→ **TASK GOAL**
From the listing below, copy each line that contains the word "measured".

>>>>>

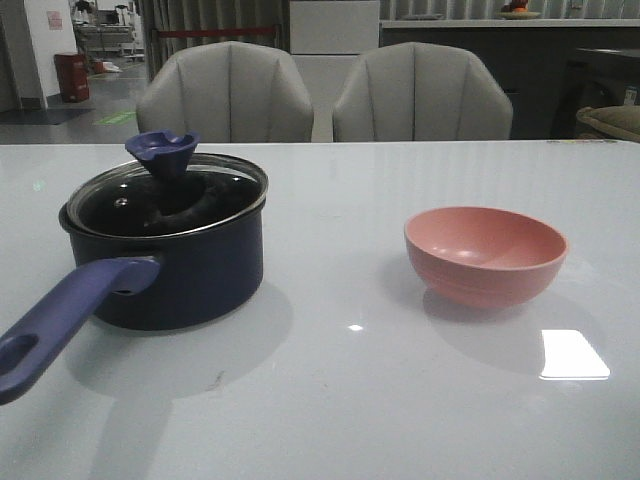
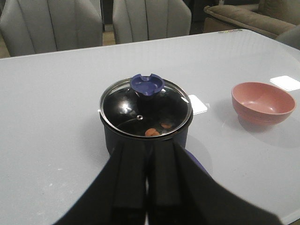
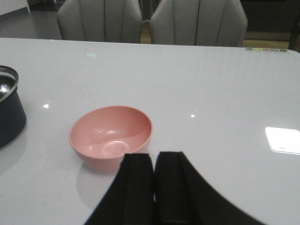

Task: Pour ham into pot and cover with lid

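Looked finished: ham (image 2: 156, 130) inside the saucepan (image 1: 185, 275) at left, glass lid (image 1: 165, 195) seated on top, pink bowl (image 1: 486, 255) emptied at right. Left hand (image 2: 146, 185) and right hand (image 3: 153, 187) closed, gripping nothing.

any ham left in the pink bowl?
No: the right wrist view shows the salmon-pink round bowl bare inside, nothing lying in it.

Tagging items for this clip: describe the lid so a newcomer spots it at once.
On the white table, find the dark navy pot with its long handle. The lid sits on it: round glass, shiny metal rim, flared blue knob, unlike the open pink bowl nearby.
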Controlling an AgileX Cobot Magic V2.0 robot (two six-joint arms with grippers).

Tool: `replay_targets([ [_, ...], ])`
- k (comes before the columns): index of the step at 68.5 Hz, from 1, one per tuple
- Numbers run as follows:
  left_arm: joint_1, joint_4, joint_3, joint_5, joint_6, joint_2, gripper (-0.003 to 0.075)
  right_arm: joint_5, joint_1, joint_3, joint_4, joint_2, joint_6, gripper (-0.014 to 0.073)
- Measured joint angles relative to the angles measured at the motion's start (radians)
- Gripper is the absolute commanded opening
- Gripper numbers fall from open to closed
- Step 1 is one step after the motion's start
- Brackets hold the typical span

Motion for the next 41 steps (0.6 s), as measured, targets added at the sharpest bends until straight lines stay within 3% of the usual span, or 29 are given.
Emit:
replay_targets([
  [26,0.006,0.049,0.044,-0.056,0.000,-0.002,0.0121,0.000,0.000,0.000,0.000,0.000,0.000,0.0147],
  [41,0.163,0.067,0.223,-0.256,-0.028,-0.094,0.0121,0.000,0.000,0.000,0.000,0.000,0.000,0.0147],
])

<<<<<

→ **OUTPUT OF THE EXERCISE**
- Measured joint angles relative to the angles measured at the motion's start (radians)
Motion for the next 41 steps (0.6 s), as measured, targets added at the sharpest bends until straight lines stay within 3% of the usual span, or 29 are given.

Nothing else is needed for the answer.